Problem -> Find "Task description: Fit" and "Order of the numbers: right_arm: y" in the records below. Copy the lines holding them and every line between, exactly, and no others.

Data items:
--- START ---
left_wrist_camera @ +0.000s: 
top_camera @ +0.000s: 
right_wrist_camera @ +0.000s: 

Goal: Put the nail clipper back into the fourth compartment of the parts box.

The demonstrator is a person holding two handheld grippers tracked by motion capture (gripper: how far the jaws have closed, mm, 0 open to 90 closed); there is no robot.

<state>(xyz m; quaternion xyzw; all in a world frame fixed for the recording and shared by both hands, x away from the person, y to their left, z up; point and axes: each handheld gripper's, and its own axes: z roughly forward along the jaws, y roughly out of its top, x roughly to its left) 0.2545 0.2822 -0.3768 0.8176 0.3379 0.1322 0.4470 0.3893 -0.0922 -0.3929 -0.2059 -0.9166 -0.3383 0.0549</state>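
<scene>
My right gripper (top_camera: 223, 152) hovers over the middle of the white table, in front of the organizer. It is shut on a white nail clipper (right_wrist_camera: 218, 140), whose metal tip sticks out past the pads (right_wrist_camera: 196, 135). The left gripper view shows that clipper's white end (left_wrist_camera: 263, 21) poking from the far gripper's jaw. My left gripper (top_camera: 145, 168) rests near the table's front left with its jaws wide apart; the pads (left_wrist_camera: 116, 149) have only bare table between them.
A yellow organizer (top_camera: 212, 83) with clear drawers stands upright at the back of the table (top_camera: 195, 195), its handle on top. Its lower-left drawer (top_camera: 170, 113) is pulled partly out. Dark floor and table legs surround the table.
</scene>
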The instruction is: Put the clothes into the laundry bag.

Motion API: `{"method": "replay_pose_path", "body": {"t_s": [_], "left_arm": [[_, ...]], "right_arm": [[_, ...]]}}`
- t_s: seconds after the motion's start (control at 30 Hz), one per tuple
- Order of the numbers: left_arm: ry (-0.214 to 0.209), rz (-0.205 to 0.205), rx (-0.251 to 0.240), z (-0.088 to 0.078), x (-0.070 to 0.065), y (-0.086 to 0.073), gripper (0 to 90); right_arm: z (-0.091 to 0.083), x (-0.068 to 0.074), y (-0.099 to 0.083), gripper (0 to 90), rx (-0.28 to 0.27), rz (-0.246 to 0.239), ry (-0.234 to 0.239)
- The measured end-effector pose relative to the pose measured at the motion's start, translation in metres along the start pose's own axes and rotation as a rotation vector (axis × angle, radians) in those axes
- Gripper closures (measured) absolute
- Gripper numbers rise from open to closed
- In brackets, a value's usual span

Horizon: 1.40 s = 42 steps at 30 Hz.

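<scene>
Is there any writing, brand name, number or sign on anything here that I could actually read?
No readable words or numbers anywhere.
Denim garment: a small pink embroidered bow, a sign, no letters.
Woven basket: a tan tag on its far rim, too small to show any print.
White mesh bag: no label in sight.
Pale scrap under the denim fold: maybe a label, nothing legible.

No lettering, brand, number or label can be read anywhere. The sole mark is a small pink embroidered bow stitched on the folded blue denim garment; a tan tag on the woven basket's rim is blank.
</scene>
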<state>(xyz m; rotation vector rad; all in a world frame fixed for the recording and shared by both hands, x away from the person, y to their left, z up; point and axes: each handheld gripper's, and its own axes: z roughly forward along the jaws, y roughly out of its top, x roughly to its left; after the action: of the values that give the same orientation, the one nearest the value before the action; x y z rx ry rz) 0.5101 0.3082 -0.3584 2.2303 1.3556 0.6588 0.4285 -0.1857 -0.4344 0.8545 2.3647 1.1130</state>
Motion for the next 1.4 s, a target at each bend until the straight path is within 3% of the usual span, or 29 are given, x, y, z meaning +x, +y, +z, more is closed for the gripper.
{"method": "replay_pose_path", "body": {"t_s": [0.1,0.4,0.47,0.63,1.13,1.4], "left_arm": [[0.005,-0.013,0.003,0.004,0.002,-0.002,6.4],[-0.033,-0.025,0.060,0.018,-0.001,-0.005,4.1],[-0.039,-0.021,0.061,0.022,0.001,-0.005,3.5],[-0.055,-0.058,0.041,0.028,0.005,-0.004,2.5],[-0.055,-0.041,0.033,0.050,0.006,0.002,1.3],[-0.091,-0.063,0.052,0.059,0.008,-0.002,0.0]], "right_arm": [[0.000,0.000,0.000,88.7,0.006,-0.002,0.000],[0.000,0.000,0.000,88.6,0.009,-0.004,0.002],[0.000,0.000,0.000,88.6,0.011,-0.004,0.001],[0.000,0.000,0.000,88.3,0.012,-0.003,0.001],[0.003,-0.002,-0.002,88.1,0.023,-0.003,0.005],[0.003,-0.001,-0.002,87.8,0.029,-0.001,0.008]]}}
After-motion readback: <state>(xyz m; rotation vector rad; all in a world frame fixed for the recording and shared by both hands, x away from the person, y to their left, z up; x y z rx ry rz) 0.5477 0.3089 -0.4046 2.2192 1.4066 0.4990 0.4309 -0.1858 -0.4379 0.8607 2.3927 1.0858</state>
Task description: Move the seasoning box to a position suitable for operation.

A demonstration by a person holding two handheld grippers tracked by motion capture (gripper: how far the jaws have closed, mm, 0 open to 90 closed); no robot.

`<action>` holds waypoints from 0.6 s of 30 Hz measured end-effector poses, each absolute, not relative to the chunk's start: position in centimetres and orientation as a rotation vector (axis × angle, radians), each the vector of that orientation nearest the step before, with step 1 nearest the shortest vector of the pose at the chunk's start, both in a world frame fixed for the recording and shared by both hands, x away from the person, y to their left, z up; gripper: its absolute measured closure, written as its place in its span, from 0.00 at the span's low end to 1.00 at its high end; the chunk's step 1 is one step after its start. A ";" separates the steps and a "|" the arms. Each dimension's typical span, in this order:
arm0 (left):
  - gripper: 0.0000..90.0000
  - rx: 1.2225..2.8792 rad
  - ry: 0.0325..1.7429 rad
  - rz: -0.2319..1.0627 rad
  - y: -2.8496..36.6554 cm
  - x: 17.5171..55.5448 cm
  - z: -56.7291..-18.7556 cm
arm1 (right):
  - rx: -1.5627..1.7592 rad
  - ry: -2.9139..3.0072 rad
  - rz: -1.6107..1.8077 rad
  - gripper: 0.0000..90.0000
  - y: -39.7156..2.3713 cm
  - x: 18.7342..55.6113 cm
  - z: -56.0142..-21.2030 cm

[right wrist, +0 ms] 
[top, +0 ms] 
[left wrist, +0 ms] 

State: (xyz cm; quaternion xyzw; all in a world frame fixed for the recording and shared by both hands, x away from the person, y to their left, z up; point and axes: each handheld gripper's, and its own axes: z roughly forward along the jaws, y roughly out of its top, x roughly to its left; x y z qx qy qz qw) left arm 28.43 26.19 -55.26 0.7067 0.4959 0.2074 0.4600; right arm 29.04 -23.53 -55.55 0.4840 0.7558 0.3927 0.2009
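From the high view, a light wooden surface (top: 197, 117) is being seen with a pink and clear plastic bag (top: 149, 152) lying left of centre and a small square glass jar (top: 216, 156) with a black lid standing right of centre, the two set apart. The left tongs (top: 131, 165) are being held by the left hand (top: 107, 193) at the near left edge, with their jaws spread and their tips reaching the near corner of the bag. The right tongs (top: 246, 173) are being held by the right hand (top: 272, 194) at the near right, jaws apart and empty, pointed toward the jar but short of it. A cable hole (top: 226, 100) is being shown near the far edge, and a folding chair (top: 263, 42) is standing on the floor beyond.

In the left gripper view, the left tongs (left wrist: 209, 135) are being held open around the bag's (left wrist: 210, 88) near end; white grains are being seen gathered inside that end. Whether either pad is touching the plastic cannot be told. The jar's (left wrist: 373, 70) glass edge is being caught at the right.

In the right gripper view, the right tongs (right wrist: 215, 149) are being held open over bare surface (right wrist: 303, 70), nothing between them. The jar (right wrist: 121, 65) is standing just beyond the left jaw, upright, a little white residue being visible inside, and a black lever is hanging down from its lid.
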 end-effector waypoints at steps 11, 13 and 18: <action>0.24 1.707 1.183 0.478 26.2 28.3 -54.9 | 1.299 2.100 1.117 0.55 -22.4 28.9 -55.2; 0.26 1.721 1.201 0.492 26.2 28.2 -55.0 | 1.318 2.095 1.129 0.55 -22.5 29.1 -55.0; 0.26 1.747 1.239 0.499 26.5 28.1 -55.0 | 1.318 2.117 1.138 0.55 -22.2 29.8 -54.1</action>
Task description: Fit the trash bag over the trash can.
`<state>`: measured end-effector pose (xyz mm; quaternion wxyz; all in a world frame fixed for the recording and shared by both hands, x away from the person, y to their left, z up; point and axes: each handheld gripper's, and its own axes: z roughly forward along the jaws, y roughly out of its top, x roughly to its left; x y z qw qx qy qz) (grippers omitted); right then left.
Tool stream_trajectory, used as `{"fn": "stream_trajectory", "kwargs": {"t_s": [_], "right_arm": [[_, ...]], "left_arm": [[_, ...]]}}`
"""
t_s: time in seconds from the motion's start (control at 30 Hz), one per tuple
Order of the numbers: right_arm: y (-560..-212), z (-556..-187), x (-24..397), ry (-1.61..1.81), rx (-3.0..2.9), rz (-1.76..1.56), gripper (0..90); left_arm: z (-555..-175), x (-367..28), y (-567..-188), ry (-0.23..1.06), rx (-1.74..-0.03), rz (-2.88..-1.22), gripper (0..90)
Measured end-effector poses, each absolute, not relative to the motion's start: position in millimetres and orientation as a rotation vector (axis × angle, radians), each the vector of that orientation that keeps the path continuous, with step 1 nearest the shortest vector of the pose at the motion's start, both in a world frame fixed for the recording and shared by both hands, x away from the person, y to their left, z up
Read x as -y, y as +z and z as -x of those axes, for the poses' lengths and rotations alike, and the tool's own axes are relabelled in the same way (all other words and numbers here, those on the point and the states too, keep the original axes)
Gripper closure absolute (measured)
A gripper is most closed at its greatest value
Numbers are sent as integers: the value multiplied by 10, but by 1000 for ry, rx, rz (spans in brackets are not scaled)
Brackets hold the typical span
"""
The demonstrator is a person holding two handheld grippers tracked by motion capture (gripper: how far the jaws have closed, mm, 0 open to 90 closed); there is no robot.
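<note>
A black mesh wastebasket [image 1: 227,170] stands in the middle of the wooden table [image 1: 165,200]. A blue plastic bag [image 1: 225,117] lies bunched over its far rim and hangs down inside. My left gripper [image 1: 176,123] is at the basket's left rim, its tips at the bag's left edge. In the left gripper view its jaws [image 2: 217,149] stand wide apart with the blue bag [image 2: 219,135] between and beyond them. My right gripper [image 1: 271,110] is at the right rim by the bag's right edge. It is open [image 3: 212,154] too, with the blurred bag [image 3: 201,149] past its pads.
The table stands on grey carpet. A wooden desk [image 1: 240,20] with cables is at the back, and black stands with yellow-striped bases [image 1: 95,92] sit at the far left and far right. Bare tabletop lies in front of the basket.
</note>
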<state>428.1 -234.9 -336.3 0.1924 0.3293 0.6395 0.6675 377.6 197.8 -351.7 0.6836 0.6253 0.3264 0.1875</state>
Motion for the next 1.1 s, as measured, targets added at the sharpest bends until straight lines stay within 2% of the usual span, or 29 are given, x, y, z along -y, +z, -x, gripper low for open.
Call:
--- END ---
Finished exercise ->
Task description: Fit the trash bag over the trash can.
`<state>`: measured end-effector pose (xyz mm; quaternion wxyz; all in a world frame fixed for the recording and shared by both hands, x away from the person, y to their left, z up; point and axes: each handheld gripper's, and its own axes: z roughly forward along the jaws, y roughly out of its top, x roughly to its left; x y z qw qx qy qz) (grippers omitted); right then left.
Tool stream_trajectory, used as `{"fn": "stream_trajectory", "kwargs": {"t_s": [_], "right_arm": [[_, ...]], "left_arm": [[_, ...]]}}`
"""
t_s: time in seconds from the motion's start (control at 30 Hz), one per tuple
Order of the numbers: right_arm: y (-560..-212), z (-556..-187), x (-24..397), ry (-1.61..1.81), rx (-3.0..2.9), rz (-1.76..1.56), gripper (0..90); left_arm: z (-555..-175), x (-367..28), y (-567..-188), ry (-0.23..1.06), rx (-1.74..-0.03), rz (-2.88..-1.22), gripper (0..90)

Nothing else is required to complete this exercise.